* Work request *
A verbatim copy of the full data, with no pictures, is the expected answer.
· · · · ·
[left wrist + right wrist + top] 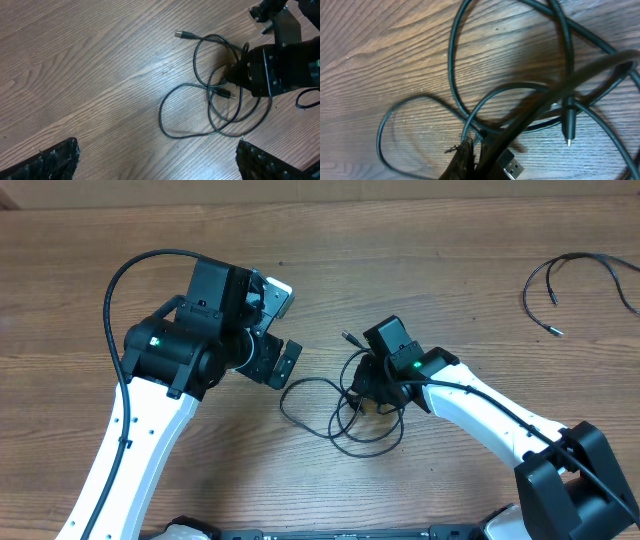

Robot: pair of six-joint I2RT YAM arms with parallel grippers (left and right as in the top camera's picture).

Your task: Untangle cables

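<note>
The cables [345, 408] lie as a loose tangle of thin black loops on the wooden table, between the two arms. My right gripper [372, 395] is down on the tangle's right side. In the right wrist view it [475, 156] is shut on a strand of the cables [451, 55], with a USB plug [509, 167] right beside the fingers and a barrel plug [568, 131] lying further right. My left gripper [288, 328] hovers left of the tangle, open and empty. The left wrist view shows the left gripper [157, 150] short of the loops [215, 100], with a small plug [184, 34] at the far end.
A separate thin black cable [560, 257] lies at the table's far right. The right arm's white link [480, 415] runs from the bottom right corner up to the tangle. The left arm's body [180, 350] stands left of centre.
</note>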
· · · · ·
* Answer below *
[left wrist + right wrist + top] 

Robot: pair of six-joint I2RT YAM arms with parallel grippers (left and right as in the top camera's picture).

Your task: Untangle cables

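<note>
The cables [345, 408] lie as a loose tangle of thin black loops on the wooden table, between the two arms. My right gripper [372, 395] is down on the tangle's right side. In the right wrist view it [475, 156] is shut on a strand of the cables [451, 55], with a USB plug [509, 167] right beside the fingers and a barrel plug [568, 131] lying further right. My left gripper [288, 328] hovers left of the tangle, open and empty. The left wrist view shows the left gripper [157, 150] short of the loops [215, 100], with a small plug [184, 34] at the far end.
A separate thin black cable [560, 257] lies at the table's far right. The right arm's white link [480, 415] runs from the bottom right corner up to the tangle. The left arm's body [180, 350] stands left of centre.
</note>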

Nothing more belongs to this answer.